The problem: Below is a listing; retype exactly the lines between the one containing "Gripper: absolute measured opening" and the one containing "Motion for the", inclusive, minus the pictures.

Data to process:
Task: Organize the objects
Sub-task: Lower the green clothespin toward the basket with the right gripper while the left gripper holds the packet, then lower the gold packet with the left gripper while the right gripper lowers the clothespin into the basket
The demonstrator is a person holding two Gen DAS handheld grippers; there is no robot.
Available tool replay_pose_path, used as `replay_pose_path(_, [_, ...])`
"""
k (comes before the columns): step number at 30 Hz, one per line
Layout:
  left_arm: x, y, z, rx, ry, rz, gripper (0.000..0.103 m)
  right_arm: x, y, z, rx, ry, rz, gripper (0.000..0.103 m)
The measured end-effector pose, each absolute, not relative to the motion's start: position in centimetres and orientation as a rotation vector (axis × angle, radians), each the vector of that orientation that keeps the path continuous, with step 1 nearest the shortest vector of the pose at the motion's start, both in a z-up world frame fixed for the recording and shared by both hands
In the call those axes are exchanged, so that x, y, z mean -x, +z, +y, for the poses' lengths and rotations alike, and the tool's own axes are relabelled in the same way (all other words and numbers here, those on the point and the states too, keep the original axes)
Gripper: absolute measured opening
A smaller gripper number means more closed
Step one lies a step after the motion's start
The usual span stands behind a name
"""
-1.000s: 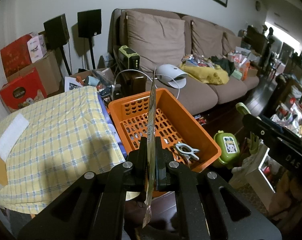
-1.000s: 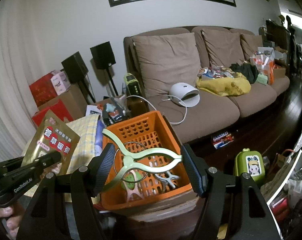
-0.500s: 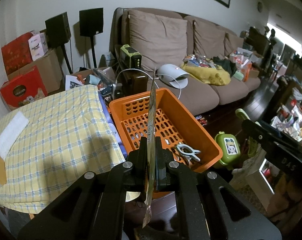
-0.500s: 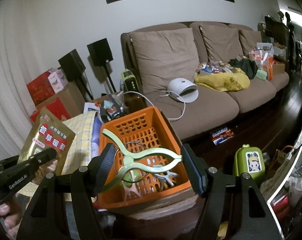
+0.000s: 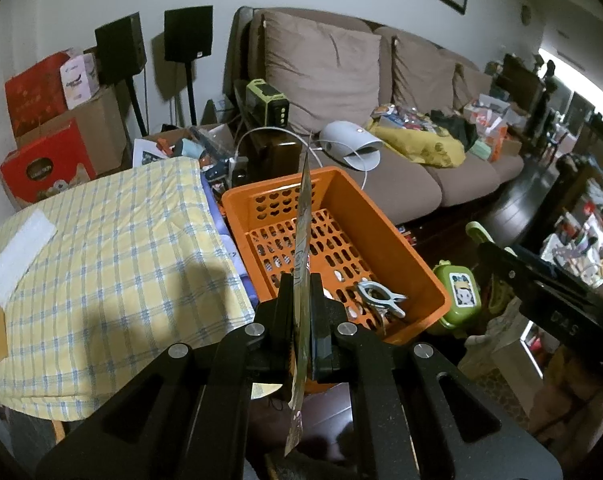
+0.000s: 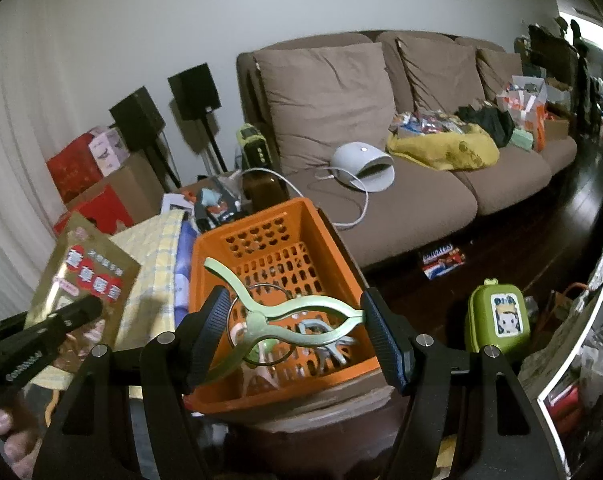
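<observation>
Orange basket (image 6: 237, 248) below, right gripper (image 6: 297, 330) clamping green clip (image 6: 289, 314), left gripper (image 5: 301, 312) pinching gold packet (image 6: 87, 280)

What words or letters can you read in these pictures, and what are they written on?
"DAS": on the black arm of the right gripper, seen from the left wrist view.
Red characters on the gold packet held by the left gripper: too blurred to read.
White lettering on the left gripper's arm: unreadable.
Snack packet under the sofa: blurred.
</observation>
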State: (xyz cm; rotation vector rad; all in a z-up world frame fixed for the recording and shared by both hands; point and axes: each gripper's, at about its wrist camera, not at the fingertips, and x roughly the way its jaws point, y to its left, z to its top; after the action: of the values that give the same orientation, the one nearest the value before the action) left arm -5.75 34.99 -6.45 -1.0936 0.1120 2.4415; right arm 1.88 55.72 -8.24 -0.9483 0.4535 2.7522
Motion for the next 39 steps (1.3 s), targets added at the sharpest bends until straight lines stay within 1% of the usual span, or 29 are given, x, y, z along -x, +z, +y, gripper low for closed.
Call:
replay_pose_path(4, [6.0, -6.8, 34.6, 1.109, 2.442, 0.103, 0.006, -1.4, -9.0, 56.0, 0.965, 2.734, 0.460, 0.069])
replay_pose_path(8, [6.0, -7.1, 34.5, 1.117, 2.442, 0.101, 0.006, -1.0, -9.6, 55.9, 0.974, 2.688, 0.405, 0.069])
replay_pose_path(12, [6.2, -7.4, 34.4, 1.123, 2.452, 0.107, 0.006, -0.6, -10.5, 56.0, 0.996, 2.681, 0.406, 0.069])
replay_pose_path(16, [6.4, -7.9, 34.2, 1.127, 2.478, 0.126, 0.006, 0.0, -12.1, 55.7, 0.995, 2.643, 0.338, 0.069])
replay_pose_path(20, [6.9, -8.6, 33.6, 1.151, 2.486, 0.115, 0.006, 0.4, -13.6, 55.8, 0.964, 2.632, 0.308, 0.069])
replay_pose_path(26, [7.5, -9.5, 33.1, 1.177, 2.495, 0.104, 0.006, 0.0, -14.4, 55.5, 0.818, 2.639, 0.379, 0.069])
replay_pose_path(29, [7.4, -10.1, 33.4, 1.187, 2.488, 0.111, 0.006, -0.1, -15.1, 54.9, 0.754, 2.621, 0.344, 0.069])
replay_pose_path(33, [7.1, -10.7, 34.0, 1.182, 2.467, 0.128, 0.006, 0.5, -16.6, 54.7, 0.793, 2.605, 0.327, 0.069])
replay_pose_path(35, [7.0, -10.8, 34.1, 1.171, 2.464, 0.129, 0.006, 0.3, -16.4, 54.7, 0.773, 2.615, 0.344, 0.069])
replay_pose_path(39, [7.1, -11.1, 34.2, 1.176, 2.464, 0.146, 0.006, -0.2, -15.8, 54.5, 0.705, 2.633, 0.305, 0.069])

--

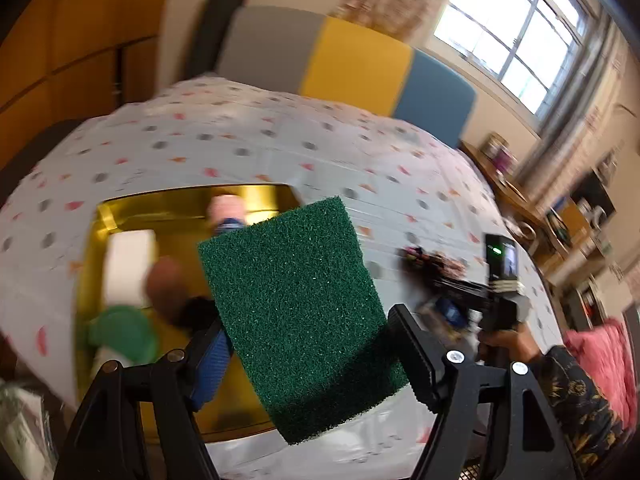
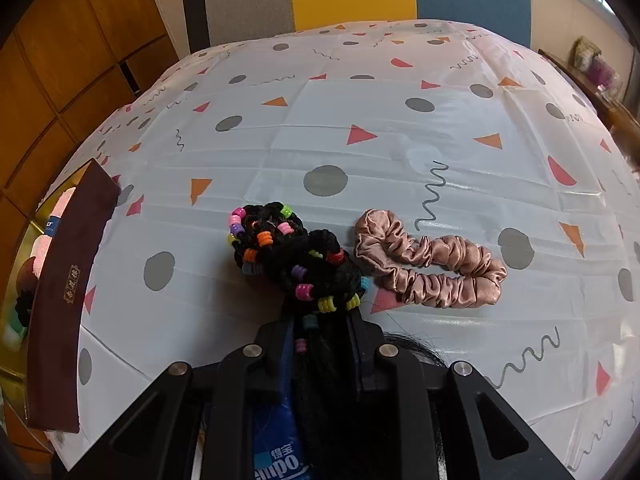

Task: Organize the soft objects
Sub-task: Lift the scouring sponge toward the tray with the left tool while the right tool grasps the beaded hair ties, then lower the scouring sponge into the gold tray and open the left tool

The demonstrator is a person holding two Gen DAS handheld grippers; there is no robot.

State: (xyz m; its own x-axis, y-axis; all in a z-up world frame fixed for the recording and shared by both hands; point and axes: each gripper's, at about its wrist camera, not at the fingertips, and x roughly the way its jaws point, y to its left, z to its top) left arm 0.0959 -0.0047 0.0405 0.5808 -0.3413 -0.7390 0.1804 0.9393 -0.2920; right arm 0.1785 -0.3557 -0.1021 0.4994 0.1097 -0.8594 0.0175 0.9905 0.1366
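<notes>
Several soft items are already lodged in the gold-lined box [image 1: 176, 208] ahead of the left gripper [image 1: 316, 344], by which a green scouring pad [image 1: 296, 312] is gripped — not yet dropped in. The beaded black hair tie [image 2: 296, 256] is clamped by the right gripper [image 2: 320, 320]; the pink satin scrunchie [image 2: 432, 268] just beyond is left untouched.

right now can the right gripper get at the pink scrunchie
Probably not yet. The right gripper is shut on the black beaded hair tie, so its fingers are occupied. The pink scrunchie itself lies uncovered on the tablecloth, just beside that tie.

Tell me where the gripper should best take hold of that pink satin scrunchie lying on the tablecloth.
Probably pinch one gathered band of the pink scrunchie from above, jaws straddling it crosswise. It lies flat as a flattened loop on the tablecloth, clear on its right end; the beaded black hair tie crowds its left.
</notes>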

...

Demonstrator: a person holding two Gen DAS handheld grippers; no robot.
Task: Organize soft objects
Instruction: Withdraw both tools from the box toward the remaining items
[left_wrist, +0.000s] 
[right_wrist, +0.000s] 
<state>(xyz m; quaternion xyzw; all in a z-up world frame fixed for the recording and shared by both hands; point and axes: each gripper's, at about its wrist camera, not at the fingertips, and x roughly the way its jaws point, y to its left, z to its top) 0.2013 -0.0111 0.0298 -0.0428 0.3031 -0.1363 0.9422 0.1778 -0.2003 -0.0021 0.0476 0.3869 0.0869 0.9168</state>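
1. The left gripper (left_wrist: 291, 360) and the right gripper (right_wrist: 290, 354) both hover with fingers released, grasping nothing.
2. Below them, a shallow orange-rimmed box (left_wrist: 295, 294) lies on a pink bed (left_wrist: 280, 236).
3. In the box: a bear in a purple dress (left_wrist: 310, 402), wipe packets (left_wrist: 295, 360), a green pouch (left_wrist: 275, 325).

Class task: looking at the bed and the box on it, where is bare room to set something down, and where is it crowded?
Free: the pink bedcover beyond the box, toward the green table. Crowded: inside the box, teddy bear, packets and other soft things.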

Written solution:
Gripper: absolute measured opening
A smaller gripper number means more closed
Step one lies a step after the motion's start
The usual span stands behind a name
"""
-1.000s: 
-1.000s: 
-0.500s: 
-0.500s: 
+0.000s: 
+0.000s: 
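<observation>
Orange basket (image 6: 237, 248) below, right gripper (image 6: 297, 330) clamping green clip (image 6: 289, 314), left gripper (image 5: 301, 312) pinching gold packet (image 6: 87, 280)

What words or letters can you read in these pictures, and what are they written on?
"DAS": on the black arm of the right gripper, seen from the left wrist view.
Red characters on the gold packet held by the left gripper: too blurred to read.
White lettering on the left gripper's arm: unreadable.
Snack packet under the sofa: blurred.
</observation>
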State: (xyz cm; rotation vector rad; all in a z-up world frame fixed for the recording and shared by both hands; point and axes: each gripper's, at about its wrist camera, not at the fingertips, and x roughly the way its jaws point, y to its left, z to its top; after the action: of the values that give the same orientation, the one nearest the value before the action) left arm -5.75 34.99 -6.45 -1.0936 0.1120 2.4415; right arm 1.88 55.72 -8.24 -0.9483 0.4535 2.7522
Motion for the next 39 steps (1.3 s), targets added at the sharpest bends until straight lines stay within 1% of the usual span, or 29 are given, x, y, z along -x, +z, +y, gripper low for closed.

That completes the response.